ASSIGNMENT: Could you transcribe all of the data word for word?

GIVEN DATA:
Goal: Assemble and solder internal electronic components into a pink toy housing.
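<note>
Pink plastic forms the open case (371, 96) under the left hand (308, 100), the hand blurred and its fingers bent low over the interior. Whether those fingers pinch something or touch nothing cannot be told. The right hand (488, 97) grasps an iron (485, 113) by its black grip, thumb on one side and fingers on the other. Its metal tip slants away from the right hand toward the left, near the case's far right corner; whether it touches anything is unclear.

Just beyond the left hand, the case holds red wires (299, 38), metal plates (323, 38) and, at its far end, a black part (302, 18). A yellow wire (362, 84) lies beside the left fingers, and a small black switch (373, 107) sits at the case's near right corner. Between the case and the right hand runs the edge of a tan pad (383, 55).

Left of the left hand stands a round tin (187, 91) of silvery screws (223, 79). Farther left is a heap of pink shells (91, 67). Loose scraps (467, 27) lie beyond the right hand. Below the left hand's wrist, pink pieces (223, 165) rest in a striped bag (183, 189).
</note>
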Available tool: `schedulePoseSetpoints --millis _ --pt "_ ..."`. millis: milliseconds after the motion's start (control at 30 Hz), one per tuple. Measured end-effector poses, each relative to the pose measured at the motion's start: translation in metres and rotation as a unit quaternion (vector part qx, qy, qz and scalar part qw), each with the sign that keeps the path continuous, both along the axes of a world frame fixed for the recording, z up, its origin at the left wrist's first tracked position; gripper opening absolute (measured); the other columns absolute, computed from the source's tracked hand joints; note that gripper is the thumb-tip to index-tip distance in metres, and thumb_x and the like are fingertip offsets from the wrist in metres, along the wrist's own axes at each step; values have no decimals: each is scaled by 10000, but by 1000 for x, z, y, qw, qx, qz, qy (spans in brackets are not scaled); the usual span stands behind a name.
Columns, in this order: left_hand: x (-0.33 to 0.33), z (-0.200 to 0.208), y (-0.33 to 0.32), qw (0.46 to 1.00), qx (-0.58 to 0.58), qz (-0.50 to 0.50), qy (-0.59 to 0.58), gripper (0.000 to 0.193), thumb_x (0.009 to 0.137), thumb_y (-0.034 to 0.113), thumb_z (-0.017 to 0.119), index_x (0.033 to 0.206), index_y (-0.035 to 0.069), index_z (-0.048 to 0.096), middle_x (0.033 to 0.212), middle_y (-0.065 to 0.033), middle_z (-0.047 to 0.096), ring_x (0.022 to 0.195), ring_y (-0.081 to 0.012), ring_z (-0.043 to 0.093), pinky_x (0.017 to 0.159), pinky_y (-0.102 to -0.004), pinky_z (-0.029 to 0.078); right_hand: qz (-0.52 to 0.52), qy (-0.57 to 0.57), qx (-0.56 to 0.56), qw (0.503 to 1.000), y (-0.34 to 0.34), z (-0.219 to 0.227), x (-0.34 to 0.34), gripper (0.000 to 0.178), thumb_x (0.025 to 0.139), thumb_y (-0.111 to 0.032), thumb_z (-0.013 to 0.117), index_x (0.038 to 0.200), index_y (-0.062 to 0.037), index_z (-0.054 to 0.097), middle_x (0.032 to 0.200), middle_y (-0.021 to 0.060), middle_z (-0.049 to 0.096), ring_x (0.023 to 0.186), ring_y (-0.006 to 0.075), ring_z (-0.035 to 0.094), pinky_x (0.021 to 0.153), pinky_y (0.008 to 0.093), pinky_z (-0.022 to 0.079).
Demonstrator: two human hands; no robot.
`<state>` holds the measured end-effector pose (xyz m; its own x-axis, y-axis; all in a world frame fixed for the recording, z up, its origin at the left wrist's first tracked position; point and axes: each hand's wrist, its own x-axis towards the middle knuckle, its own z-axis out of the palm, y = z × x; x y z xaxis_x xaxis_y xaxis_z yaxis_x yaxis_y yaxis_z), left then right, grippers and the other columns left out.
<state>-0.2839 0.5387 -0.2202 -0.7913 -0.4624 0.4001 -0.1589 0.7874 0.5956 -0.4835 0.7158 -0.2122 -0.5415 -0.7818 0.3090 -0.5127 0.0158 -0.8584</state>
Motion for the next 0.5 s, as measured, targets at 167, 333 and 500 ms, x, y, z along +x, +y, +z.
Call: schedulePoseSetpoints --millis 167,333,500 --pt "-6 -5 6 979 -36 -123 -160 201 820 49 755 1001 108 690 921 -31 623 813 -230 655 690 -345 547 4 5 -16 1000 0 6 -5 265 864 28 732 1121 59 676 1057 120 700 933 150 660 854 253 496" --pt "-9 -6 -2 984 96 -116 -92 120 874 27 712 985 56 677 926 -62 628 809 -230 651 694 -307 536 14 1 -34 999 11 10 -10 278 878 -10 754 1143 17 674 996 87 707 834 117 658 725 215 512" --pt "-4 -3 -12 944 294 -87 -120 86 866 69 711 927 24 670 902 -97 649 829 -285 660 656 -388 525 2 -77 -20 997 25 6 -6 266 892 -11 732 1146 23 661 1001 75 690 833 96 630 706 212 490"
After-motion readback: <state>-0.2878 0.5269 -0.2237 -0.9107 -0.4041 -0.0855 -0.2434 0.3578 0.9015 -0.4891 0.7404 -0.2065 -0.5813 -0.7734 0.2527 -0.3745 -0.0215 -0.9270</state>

TASK RESPONSE:
Goal: Assemble and solder internal electronic components into a pink toy housing.
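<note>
Pink plastic forms the open case (371, 96) under the left hand (308, 100), the hand blurred and its fingers bent low over the interior. Whether those fingers pinch something or touch nothing cannot be told. The right hand (488, 97) grasps an iron (485, 113) by its black grip, thumb on one side and fingers on the other. Its metal tip slants away from the right hand toward the left, near the case's far right corner; whether it touches anything is unclear.

Just beyond the left hand, the case holds red wires (299, 38), metal plates (323, 38) and, at its far end, a black part (302, 18). A yellow wire (362, 84) lies beside the left fingers, and a small black switch (373, 107) sits at the case's near right corner. Between the case and the right hand runs the edge of a tan pad (383, 55).

Left of the left hand stands a round tin (187, 91) of silvery screws (223, 79). Farther left is a heap of pink shells (91, 67). Loose scraps (467, 27) lie beyond the right hand. Below the left hand's wrist, pink pieces (223, 165) rest in a striped bag (183, 189).
</note>
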Available tool: `schedulePoseSetpoints --millis _ --pt "_ ..."`. millis: milliseconds after the motion's start (control at 30 Hz), one per tuple. Measured end-effector poses, each relative to the pose measured at the motion's start: translation in metres and rotation as a unit quaternion (vector part qx, qy, qz and scalar part qw), each with the sign that keeps the path continuous, both along the axes of a world frame fixed for the recording, z up, its origin at the left wrist's first tracked position; gripper opening absolute (measured); the other columns absolute, computed from the source's tracked hand joints; note that gripper is the thumb-tip to index-tip distance in metres, and thumb_x and the like are fingertip offsets from the wrist in metres, along the wrist's own axes at each step; values have no decimals: each is scaled by 10000, but by 1000 for x, z, y, qw, qx, qz, qy (spans in brackets are not scaled); the usual span stands behind a name.
Columns, in this order: left_hand: x (-0.33 to 0.33), z (-0.200 to 0.208), y (-0.33 to 0.32), qw (0.46 to 1.00), qx (-0.58 to 0.58), qz (-0.50 to 0.50), qy (-0.59 to 0.58), gripper (0.000 to 0.193), thumb_x (0.009 to 0.137), thumb_y (-0.034 to 0.113), thumb_z (-0.017 to 0.119), index_x (0.033 to 0.206), index_y (-0.035 to 0.069), index_z (-0.048 to 0.096), middle_x (0.033 to 0.212), middle_y (-0.065 to 0.033), middle_z (-0.047 to 0.096), ring_x (0.022 to 0.195), ring_y (-0.081 to 0.012), ring_z (-0.043 to 0.093), pinky_x (0.017 to 0.159), pinky_y (-0.102 to -0.004), pinky_z (-0.029 to 0.078); right_hand: qz (-0.52 to 0.52), qy (-0.57 to 0.57), qx (-0.56 to 0.56), qw (0.503 to 1.000), y (-0.34 to 0.34), z (-0.219 to 0.227), x (-0.34 to 0.34), gripper (0.000 to 0.178), thumb_x (0.025 to 0.139), thumb_y (-0.111 to 0.032), thumb_z (-0.013 to 0.117), index_x (0.038 to 0.200), index_y (-0.062 to 0.037), index_z (-0.054 to 0.097), middle_x (0.032 to 0.200), middle_y (-0.021 to 0.060), middle_z (-0.049 to 0.096), ring_x (0.023 to 0.186), ring_y (-0.006 to 0.075), ring_z (-0.035 to 0.094), pinky_x (0.021 to 0.153), pinky_y (0.008 to 0.093), pinky_z (-0.022 to 0.079).
Demonstrator: two human hands; no robot.
`<state>` holds the measured end-effector pose (xyz m; its own x-axis, y-axis; all in a world frame fixed for the recording, z up, its origin at the left wrist's first tracked position; point and axes: each hand's wrist, its own x-axis towards the middle knuckle, its own z-axis out of the palm, y = z × x; x y z xaxis_x xaxis_y xaxis_z yaxis_x yaxis_y yaxis_z), left then right, grippers and the other columns left out.
<state>-0.2839 0.5387 -0.2202 -0.7913 -0.4624 0.4001 -0.1589 0.7874 0.5956 -0.4835 0.7158 -0.2122 -0.5415 -0.7818 0.3090 -0.5127 0.0158 -0.8584</state>
Motion for the next 0.5 s, as measured, targets at 167, 333 and 500 ms, x, y, z along +x, +y, +z.
Call: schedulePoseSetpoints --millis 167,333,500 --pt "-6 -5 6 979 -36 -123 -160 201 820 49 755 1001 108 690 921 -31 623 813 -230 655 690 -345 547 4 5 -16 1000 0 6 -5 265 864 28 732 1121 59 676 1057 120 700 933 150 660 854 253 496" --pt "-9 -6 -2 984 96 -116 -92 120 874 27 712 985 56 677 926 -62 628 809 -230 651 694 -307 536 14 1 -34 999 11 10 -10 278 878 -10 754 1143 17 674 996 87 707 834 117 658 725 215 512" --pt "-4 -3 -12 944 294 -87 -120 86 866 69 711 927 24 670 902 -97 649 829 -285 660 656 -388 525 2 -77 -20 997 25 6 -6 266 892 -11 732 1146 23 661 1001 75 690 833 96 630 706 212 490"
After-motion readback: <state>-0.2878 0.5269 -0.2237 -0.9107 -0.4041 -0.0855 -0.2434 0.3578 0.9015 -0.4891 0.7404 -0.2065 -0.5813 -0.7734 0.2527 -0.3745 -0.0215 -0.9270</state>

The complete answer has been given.